▶ _Exercise objective_: Extract each line from the entries below that has the string "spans" in it.
Information supplied below:
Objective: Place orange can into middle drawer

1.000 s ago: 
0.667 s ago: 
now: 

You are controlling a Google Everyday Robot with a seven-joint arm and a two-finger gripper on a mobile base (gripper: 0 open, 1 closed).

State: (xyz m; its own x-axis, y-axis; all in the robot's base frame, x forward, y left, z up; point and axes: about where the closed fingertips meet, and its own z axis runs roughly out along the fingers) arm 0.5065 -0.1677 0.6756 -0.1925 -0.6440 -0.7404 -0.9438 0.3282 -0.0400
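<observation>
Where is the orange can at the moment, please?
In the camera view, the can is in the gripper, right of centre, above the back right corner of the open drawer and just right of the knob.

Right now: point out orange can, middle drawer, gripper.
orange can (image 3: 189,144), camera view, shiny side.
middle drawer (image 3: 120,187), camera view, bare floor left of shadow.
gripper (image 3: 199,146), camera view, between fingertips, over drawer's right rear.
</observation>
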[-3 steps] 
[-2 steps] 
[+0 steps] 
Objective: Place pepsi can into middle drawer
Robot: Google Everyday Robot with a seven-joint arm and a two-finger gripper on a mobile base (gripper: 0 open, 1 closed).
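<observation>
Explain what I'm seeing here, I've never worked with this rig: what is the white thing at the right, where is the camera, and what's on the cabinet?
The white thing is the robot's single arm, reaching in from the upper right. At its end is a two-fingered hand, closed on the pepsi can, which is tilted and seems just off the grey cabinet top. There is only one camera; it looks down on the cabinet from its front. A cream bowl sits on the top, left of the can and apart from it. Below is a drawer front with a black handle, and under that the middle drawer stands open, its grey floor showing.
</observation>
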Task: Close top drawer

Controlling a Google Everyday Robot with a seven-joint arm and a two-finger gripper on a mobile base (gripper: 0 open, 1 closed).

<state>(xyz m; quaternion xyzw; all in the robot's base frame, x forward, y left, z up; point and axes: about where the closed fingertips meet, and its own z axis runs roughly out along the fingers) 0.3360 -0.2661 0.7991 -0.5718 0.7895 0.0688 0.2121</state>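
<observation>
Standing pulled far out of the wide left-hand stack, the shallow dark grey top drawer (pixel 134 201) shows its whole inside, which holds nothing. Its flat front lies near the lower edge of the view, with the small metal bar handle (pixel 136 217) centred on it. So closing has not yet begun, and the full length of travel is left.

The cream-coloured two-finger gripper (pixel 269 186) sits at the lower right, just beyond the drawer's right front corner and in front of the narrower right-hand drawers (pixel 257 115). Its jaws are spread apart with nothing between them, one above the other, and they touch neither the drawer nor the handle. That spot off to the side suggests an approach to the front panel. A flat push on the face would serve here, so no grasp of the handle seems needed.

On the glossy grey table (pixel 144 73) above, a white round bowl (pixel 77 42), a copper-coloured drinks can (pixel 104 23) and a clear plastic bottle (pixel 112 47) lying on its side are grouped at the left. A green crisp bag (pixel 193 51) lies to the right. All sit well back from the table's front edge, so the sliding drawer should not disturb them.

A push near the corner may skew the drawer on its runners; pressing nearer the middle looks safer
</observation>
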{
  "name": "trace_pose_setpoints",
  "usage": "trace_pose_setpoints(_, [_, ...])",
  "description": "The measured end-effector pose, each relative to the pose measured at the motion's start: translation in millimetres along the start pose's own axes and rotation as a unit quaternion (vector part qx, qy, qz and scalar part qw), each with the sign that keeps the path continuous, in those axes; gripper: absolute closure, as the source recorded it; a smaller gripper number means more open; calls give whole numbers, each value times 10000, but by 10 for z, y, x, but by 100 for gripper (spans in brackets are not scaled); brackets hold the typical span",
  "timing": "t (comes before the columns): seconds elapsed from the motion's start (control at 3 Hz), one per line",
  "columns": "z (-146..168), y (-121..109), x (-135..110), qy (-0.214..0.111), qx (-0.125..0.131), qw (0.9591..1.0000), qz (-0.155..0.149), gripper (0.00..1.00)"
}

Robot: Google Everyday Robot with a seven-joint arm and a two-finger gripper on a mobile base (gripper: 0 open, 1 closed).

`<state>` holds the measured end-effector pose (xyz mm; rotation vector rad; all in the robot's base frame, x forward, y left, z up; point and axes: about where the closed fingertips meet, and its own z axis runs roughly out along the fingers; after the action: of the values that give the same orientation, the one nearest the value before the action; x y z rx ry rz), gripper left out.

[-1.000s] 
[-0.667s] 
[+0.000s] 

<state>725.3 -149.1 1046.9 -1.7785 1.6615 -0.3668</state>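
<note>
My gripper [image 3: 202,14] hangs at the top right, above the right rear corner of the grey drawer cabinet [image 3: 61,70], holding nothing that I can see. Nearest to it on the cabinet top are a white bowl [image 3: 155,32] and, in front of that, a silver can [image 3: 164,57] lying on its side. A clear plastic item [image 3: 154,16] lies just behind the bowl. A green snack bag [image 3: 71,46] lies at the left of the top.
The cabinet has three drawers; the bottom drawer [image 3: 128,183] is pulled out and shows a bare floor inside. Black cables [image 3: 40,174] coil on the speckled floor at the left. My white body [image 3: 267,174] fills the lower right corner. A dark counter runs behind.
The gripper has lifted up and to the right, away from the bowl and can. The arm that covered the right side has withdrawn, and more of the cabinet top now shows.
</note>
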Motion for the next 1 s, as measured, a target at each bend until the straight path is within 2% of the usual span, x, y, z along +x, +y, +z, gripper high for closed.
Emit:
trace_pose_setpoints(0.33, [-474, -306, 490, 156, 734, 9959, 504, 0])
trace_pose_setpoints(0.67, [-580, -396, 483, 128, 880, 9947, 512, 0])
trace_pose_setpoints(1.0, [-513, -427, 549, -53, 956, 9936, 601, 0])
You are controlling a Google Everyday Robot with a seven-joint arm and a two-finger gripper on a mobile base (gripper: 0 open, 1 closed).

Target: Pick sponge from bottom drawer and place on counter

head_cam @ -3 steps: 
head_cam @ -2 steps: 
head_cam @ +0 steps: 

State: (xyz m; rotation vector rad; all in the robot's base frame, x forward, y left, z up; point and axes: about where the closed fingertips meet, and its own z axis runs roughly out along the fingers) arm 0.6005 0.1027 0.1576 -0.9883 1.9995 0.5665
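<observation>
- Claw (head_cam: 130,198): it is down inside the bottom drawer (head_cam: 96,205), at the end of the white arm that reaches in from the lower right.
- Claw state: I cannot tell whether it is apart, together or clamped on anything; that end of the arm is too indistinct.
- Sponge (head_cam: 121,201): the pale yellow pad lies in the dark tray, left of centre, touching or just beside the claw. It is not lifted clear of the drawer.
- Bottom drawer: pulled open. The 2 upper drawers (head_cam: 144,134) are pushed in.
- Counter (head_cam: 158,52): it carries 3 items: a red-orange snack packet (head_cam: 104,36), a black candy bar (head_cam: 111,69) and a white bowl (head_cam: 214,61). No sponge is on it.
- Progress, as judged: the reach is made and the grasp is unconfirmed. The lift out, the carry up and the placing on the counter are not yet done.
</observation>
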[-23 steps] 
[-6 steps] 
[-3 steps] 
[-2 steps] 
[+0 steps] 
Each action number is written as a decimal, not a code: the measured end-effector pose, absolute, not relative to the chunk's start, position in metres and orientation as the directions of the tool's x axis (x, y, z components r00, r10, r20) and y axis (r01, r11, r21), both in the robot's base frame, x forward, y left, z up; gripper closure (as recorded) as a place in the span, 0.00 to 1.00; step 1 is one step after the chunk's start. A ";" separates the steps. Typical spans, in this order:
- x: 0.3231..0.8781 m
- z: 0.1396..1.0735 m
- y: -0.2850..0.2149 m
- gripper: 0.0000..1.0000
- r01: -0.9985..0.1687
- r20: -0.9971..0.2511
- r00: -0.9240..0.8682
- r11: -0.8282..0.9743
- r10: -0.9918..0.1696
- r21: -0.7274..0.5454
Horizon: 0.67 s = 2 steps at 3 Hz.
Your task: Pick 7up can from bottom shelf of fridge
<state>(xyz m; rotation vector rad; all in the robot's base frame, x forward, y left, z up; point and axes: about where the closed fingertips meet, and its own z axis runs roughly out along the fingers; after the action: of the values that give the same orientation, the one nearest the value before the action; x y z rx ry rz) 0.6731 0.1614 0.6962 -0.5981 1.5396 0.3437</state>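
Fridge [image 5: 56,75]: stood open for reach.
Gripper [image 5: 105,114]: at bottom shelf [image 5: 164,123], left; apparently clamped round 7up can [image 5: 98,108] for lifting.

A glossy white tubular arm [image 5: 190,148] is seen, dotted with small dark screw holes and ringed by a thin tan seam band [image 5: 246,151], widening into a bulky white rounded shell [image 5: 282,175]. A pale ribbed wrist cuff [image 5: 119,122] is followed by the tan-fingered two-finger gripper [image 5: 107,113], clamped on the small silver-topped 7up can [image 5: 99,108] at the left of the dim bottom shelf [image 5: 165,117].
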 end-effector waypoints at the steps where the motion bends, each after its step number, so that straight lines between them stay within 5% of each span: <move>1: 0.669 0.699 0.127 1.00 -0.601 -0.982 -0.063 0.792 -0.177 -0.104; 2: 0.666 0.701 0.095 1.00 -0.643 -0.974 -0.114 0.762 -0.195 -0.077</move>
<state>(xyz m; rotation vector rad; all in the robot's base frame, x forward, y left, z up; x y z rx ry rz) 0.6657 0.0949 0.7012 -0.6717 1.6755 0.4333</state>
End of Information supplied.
▶ _Response to this exercise_:
  "description": "The measured end-effector pose, each relative to the pose measured at the motion's start: translation in millimetres along the start pose's own axes and rotation as a unit quaternion (vector part qx, qy, qz and scalar part qw), each with the sign that keeps the path continuous, in those axes; gripper: absolute closure, as the source recorded it; a smaller gripper number means more open; calls give whole numbers, each value times 10000, but by 10 for z, y, x, but by 100 for gripper (spans in brackets are not scaled); brackets hold the typical span",
Each action number is written as a decimal, not a code: the measured end-effector pose, absolute, not relative to the chunk's start, position in metres and orientation as the directions of the tool's x axis (x, y, z components r00, r10, r20) and y axis (r01, r11, r21), both in the robot's base frame, x forward, y left, z up; gripper closure (as recorded) as a place in the span, 0.00 to 1.00; step 1 is one step after the chunk's start. A ";" separates the steps. Typical spans, in this order:

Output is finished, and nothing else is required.